# PPTP CLIENT in Ubuntu



## manzoor (Jan 28, 2008)

Hi I'm new to the forums and to Ubuntu and Linux

I discovered the internet connection type of mine  which was a difficult task for me 

The pptp client website is in sourceforge

http://pptpclient.sourceforge.net/howto-ubuntu.phtml

here it tells that install pptp client but don't tell me how to install it.

Nor I know which files do download for a Intel Pentium D 2.66 ghz processor, Idk which architecture it is i.e. either 64, 386, x86 things 

So some one tell me which files to download and then tell me how to install them after I have downloaded them.

NOTE: I can't connect to the net so I can't download from any repository things in Ubuntu, though I can download the files from Windows and then paste them in Ubuntu drives so I can install them.

thanks for help in advance


----------



## lotuseclat79 (Sep 12, 2003)

Hi manzoor,

Welcome to TSG!

As of Linux kernel 2.6.15, it includes the PPP MPPE encryption module, which implements the Microsoft Point-to-Point Encryption method as a PPP compressor/decompressor.

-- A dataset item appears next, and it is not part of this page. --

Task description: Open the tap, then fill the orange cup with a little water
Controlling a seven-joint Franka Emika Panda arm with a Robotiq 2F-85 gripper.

This is necessary for Linux clients and servers to interoperate with Microsoft Point-to-Point Tunneling Protocol (PPTP) servers (either Microsoft PPTP servers or the poptop project) which use MPPE to encrypt data when creating a VPN.

To find out what level your Ubuntu Linux kernel is at, issue the command: uname -r

To download and install the pptp client, do the following on Unbuntu:
1) From the user account issue the following command in a Terminal (command line window):
$ sudo apt-get update
Note: you might need to run this twice if you get messages at the end of the output listing in the Terminal window

2) Select from the pull-down window of your display at the very top of your Ubuntu computer screen: System>Administration>Synaptic Package Manager

3) Use the Search button, and input pptp

4) Click on the block to install pptp-linux

5) Click on the Apply button in the Synaptic Package Manger to download and install it

At the end of the download, it will automatically install the pptp-linux client software.

Next, you will need to configure the client.

You should be able to find out how to configure the client from the webpage links at sourceforge.net here.

-- Tom


----------